(Items from a dataset)
- - - - - - -

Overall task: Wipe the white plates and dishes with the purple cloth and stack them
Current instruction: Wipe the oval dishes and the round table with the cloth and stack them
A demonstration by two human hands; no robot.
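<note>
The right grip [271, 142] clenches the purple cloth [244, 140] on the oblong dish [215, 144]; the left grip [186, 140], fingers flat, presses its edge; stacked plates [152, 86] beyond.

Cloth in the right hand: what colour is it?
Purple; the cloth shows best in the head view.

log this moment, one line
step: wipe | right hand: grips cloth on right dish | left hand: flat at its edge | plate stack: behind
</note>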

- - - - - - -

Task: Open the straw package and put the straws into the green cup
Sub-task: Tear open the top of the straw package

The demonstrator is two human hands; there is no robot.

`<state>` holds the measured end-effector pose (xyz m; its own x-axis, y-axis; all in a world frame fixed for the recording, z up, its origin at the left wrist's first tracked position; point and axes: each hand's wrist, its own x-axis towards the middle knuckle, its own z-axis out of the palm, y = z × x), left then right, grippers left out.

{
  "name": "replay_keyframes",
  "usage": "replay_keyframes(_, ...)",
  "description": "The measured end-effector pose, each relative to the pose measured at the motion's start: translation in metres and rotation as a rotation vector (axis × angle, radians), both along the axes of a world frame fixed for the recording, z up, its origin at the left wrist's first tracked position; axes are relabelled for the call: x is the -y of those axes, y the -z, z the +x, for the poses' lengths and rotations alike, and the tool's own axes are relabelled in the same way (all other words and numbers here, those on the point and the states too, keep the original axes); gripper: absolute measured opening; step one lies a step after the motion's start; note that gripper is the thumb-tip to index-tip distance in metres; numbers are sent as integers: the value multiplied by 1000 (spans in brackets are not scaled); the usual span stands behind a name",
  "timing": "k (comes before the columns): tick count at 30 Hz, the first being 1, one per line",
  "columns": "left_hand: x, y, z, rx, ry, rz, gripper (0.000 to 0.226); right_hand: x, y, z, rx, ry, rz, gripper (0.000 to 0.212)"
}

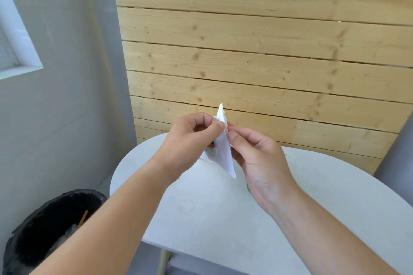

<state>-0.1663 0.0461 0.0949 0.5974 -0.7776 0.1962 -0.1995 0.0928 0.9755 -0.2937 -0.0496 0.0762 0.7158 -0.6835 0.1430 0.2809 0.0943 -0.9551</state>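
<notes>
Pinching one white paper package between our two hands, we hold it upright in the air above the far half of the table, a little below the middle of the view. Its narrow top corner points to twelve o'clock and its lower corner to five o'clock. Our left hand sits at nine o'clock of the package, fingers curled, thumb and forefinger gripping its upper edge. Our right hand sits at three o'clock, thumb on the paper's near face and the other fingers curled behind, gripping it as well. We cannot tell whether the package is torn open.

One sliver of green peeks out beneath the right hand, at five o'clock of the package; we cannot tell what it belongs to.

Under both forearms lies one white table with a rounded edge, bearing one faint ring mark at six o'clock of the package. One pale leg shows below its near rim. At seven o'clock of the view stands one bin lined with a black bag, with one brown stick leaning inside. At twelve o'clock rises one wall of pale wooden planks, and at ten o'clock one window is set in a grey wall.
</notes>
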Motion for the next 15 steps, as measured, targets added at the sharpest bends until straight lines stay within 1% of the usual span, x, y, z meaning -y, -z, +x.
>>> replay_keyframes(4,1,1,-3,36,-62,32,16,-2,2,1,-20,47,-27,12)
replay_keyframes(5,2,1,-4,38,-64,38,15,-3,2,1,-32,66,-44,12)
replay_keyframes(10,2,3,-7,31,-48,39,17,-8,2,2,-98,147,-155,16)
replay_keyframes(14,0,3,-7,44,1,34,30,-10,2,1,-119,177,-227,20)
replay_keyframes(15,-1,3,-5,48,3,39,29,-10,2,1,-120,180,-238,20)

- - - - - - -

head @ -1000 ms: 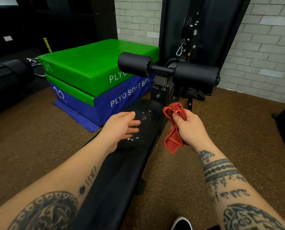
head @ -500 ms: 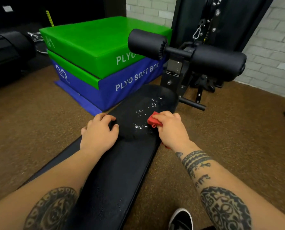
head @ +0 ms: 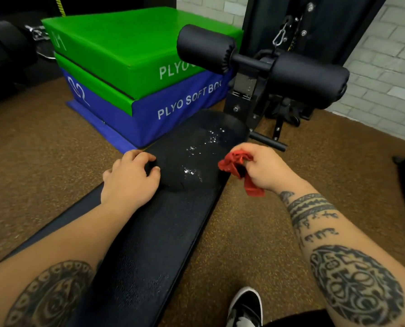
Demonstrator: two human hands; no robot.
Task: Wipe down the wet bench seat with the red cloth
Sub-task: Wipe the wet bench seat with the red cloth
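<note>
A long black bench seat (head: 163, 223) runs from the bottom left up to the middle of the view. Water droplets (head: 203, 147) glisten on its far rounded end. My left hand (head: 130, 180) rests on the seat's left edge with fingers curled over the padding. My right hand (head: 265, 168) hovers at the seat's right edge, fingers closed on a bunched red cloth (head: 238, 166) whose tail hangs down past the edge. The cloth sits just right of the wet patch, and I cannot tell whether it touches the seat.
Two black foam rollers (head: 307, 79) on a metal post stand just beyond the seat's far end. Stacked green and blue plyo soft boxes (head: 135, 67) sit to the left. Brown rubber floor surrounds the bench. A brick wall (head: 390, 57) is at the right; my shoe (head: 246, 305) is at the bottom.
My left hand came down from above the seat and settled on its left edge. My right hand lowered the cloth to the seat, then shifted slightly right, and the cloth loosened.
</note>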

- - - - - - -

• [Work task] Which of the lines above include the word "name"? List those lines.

• [Response box]
  "name": "replay_keyframes",
  "description": "The measured end-effector pose, each relative to the pose measured at the motion's start: translation in metres and rotation as a rotation vector (axis × angle, radians), both along the axes of a world frame fixed for the recording, z up, its origin at the left wrist's first tracked position; axes are relabelled for the call: x is the -y of those axes, y the -z, z the +x, for the poses' lengths and rotations alike, and the tool's own axes are relabelled in the same way (all other words and numbers here, those on the point and the states too, keep the original axes); gripper: absolute measured opening; step one lies a step after the motion's start; note that gripper is the thumb-tip to index-tip distance in metres; numbers are sent as integers: the value multiplied by 1000 (spans in brackets are not scaled); the usual span stands behind a name",

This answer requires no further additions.